Sidenote: gcc will actually optimize this into the iterative version if you specify -O2. For the recursive version, specify the -O0 command, asking it not to perform any optimizations

In Assembly


			fact:
			    pushl %ebp          
			    movl $1, %eax        ;// caller beware! callee can modify %eax
			    movl %esp, %ebp      ;// we'll preserve %ebp, (the frame pointer)
			    subl $8, %esp
			    movl %ebx, -4(%ebp)    ;// e means extended (more below)
			    movl 8(%ebp), %ebx
			    tstl %ebx, %ebx
			    jne .L5
			.L1:
			    movl -4(%ebp), %ebx
			    movl %ebp, %esp
			    popl %ebp
			    ret             ;// answer in %eax
			.L5:
			    leal -1(%ebx), %eax ;// ax = bx-1
			    movl %eax, (%esp)
			    call fact
			    imull %ebx, %eax
			    jmp .L1

Originally, the x86 architecture used 16-bit registers, which did not have the e in the beginning of their name (ax, bp, sp, etc).

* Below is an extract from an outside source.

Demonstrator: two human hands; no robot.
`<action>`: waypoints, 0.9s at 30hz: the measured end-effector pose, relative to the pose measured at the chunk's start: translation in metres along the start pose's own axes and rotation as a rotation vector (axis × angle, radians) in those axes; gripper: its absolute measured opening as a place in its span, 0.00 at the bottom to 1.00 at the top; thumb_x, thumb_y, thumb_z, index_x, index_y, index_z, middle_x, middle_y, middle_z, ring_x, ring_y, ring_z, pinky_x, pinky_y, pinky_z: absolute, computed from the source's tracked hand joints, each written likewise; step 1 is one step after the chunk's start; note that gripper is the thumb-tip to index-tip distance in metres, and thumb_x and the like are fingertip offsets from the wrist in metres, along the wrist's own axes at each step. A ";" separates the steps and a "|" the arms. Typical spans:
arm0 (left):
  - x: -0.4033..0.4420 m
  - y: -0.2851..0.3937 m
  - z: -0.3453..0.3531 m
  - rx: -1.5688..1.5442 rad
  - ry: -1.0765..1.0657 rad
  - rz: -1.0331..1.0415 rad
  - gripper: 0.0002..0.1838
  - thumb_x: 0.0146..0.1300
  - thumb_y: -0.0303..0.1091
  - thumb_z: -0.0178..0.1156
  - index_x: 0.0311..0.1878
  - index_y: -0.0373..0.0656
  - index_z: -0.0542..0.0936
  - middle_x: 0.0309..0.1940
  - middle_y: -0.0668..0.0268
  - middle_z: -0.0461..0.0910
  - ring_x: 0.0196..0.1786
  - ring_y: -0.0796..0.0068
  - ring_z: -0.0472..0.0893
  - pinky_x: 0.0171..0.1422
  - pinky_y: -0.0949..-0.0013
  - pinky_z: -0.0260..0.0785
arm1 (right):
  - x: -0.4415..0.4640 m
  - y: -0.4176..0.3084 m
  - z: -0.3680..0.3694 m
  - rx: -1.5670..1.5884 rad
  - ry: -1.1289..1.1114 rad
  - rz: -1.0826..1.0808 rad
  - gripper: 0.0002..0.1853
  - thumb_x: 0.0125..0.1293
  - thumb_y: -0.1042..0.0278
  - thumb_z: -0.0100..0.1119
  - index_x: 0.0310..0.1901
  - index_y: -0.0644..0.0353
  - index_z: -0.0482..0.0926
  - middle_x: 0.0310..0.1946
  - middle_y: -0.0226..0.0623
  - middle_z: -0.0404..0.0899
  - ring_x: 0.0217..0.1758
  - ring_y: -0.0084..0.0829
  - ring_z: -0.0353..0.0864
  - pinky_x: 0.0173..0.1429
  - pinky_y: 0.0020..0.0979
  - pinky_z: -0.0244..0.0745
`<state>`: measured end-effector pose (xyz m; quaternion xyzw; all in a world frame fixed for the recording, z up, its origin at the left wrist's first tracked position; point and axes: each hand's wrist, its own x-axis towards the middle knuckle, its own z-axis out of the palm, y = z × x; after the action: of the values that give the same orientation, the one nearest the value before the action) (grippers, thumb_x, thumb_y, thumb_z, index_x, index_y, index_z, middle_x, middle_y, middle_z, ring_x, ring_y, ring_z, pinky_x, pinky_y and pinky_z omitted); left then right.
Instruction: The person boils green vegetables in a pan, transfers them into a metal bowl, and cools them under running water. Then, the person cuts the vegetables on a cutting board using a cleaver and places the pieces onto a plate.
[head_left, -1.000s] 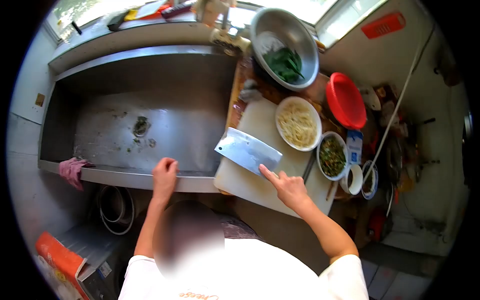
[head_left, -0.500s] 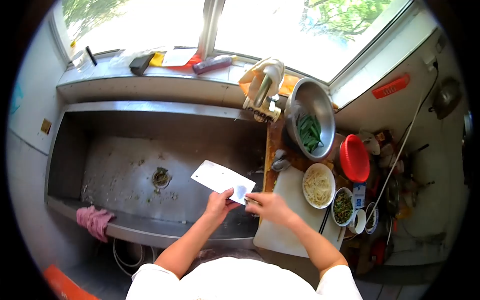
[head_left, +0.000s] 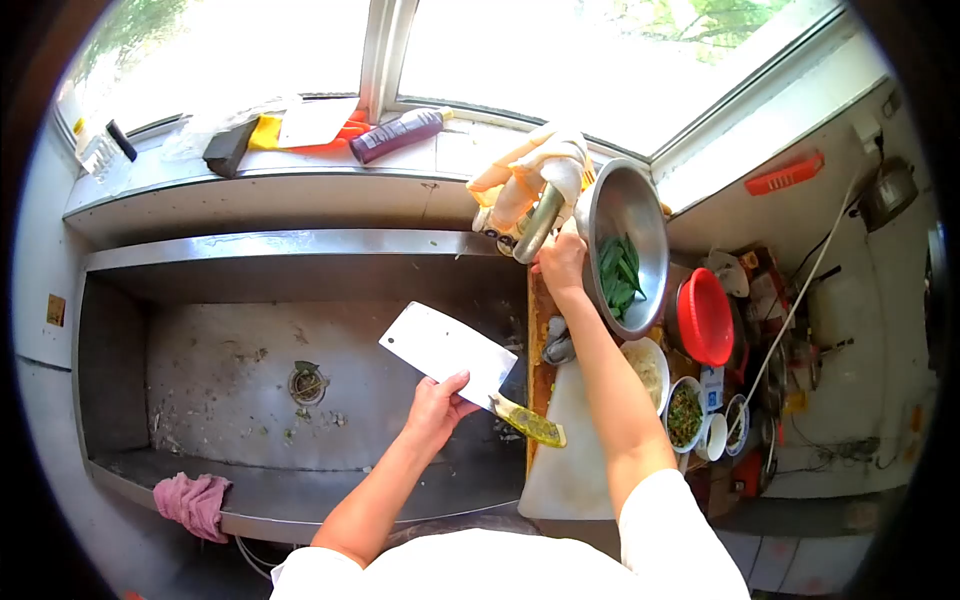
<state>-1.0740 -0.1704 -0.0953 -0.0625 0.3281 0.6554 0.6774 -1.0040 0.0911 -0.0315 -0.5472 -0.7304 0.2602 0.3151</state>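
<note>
The left forearm reaches forward and inward over the front edge of the steel sink (head_left: pixel 225 415), and the left hand (head_left: pixel 432 412) grasps a cleaver (head_left: pixel 445 345) by the blade near its handle end, thumb lying on the upper face. The right arm is stretched much farther forward, across the cutting board (head_left: pixel 570 485), with the right hand (head_left: pixel 563 260) at the metal faucet (head_left: pixel 541 226); its fingers are partly hidden, so whether they are closed around anything cannot be told.

The cleaver is above the sink, flat side up, its handle pointing toward the cutting board. Its broad blade is bright and whitish, with a small dark hole near the far left corner; the handle is mottled yellow-green.

There is one cleaver and one cutting board. On the counter (head_left: pixel 540 375) are one large steel bowl (head_left: pixel 652 235) with green leaves (head_left: pixel 618 272), one red plastic basket (head_left: pixel 706 318) and four smaller bowls: one of pale strips (head_left: pixel 642 368), one of chopped greens (head_left: pixel 684 416), a small white bowl (head_left: pixel 712 438) and a blue-rimmed bowl (head_left: pixel 738 424). One pink cloth (head_left: pixel 193 505) hangs over the sink's front rim, and one purple bottle (head_left: pixel 398 136) lies on the windowsill (head_left: pixel 330 176).
</note>
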 end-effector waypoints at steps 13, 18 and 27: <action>0.001 0.022 0.011 -0.054 -0.073 0.010 0.15 0.60 0.28 0.63 0.50 0.41 0.76 0.45 0.64 0.82 0.46 0.72 0.83 0.50 0.65 0.79 | 0.020 0.034 0.035 0.838 0.401 0.108 0.17 0.68 0.82 0.45 0.58 0.74 0.66 0.34 0.47 0.76 0.28 0.35 0.82 0.35 0.35 0.86; 0.009 0.026 0.011 0.008 -0.053 0.075 0.14 0.60 0.28 0.64 0.49 0.43 0.77 0.43 0.66 0.82 0.45 0.73 0.83 0.49 0.66 0.79 | 0.018 0.026 0.013 0.654 0.256 0.239 0.22 0.68 0.76 0.51 0.64 0.56 0.67 0.26 0.39 0.78 0.18 0.29 0.78 0.19 0.29 0.76; 0.039 0.009 -0.003 -0.006 0.028 0.165 0.13 0.60 0.27 0.63 0.48 0.42 0.77 0.41 0.66 0.82 0.42 0.72 0.83 0.46 0.67 0.78 | -0.165 -0.043 -0.054 -0.097 -1.204 0.336 0.27 0.54 0.62 0.67 0.54 0.62 0.69 0.31 0.41 0.79 0.30 0.35 0.82 0.36 0.36 0.77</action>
<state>-1.0860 -0.1374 -0.1150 -0.0464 0.3399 0.7089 0.6163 -0.9576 -0.0771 0.0071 -0.4257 -0.6947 0.5356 -0.2220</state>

As computer architectures moved to 32-bit registers, intel decided to extend their registers to 32-bits. To maintain compatibility, you can refer to the lower 16 bits of the register via >their older names, or to all 32 extended bits by appending an e. In the example above, callee can modify %eax. Caller cannot depend on %eax being preserved across a function call

This sort of caller-callee contract is called the calling convention

Q: What can go wrong with function call modularity? A: Robustness - Caller could mess up (e.g. it would forget to push in; jmp fact instead of call fact) + when we return, we'll execute random instructions - Callee can mess up (e.g. callee can set registers it's not supposed to; callee can return to wherever it wants to; callee can loop) - all these bugs happen -> we want to allow O.S. to run regardless of buggy modules

Soft Modularity

Voluntary conventions which rely on the participation of the caller and
			callee

Functional calls give you SOFT MODULARITY - We want HARD MODULARITY

Hard Modularity

Modularity which does not rely on the participation of the caller/callee.
			Works even with buggy modules.

Two Common ways:
1. Client-Server: Code is put on a centralized server. Since all communication is done over a network connection, the client connecting cannot write on server memory, and it can’t execute arbitrary instructions over a truly secure network. client-server model
- Pro: Very robust
- Con: Very Expensive

Virtualization
- Pro: Performance
- Cons: Many virtual machines (VMs) run on a single computer. If that computer has a hardware failure, it will affect more than one virtual machine (there is a single point of failure). In addition, if one faulty VM allows an attack to gain access to the machine, the security of all VMs on that hardware are compromised.